WHAT IS NEEDED: Every line of the entries with the word "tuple" in it should be shown.

INPUT RECORDS:
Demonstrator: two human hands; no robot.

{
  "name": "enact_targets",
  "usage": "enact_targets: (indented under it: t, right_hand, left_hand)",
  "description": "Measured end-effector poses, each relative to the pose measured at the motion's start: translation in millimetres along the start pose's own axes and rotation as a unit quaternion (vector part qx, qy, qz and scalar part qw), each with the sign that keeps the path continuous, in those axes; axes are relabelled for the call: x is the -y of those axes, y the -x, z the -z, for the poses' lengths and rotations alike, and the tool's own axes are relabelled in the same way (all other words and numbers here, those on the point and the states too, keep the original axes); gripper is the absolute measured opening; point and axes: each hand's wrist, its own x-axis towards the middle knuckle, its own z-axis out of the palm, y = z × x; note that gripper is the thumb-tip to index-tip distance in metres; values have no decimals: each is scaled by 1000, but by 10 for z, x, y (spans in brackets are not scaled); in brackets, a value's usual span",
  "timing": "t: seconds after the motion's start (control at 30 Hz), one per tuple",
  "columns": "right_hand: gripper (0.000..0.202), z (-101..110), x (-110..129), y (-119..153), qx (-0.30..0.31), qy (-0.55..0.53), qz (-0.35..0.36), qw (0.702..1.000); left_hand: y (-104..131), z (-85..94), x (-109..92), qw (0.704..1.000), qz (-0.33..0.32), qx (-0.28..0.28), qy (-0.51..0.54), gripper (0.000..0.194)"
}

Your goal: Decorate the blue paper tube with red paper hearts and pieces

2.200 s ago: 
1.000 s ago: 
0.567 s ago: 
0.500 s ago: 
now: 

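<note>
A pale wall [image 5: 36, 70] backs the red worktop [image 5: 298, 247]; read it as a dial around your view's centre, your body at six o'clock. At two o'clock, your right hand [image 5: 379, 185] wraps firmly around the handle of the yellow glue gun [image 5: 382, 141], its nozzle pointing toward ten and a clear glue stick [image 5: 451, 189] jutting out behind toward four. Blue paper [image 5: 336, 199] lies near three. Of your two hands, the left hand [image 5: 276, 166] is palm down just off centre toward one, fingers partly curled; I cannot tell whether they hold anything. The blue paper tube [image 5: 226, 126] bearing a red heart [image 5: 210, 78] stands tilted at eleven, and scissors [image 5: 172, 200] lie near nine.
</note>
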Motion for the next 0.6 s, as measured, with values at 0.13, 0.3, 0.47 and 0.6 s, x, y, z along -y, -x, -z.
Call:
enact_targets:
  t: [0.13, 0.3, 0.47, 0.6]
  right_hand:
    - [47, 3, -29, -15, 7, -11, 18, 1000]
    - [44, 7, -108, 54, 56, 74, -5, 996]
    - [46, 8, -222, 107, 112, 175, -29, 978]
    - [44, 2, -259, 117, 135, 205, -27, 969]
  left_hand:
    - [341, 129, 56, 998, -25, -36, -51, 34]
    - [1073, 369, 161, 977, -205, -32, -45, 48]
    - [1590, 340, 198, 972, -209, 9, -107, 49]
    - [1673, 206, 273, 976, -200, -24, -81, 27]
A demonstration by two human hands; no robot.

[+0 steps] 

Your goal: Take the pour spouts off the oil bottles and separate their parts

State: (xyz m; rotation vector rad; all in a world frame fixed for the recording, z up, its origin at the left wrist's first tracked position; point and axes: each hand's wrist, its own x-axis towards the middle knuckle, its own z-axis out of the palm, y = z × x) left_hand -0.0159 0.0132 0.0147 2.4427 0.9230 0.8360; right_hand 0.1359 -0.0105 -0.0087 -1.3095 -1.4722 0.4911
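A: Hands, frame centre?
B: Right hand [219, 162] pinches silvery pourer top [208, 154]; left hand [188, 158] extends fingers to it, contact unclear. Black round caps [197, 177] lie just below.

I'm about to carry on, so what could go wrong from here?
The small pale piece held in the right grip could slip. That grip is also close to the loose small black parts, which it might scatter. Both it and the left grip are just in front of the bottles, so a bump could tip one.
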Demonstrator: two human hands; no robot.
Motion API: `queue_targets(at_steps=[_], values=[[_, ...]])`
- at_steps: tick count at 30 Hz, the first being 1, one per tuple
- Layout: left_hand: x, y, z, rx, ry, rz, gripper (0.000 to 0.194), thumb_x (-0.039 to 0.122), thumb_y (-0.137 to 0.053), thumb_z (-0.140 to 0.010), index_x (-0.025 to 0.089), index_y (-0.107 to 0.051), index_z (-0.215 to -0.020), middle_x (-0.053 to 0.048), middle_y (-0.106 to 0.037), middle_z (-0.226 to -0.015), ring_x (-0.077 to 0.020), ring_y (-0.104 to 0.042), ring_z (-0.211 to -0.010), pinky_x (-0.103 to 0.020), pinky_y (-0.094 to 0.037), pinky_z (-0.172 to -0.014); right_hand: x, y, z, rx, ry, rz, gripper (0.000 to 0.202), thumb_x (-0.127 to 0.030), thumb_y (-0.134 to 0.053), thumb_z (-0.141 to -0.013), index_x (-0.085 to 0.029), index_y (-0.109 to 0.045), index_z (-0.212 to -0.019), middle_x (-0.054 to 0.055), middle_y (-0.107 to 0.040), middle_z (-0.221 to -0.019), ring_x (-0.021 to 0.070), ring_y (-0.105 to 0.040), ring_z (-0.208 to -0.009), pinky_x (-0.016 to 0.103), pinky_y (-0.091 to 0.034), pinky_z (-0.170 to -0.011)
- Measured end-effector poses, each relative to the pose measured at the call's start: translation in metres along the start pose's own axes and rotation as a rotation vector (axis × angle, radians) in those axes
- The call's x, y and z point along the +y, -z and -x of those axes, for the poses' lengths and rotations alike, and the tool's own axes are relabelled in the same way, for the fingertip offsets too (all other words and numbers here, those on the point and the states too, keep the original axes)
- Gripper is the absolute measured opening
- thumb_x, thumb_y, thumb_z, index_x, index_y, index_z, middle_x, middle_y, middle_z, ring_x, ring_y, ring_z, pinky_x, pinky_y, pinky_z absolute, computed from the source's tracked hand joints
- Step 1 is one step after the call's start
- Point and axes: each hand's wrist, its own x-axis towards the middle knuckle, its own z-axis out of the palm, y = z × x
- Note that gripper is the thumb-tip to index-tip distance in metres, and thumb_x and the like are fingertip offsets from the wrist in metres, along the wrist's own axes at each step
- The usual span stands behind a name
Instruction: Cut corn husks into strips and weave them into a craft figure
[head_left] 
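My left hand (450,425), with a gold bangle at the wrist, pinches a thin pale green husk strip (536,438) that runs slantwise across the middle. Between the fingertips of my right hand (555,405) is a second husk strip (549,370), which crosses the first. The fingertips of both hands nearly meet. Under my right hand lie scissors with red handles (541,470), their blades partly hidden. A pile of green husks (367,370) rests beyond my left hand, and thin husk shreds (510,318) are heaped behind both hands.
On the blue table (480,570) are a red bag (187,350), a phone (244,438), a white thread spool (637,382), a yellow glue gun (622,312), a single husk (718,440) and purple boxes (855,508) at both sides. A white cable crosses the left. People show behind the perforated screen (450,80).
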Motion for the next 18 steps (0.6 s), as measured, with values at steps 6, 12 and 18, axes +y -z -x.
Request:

THE ANSWER:
  "timing": "t: seconds after the motion's start (control at 30 Hz), one per tuple",
- at_steps: tick count at 30 Hz, the first being 1, one per tuple

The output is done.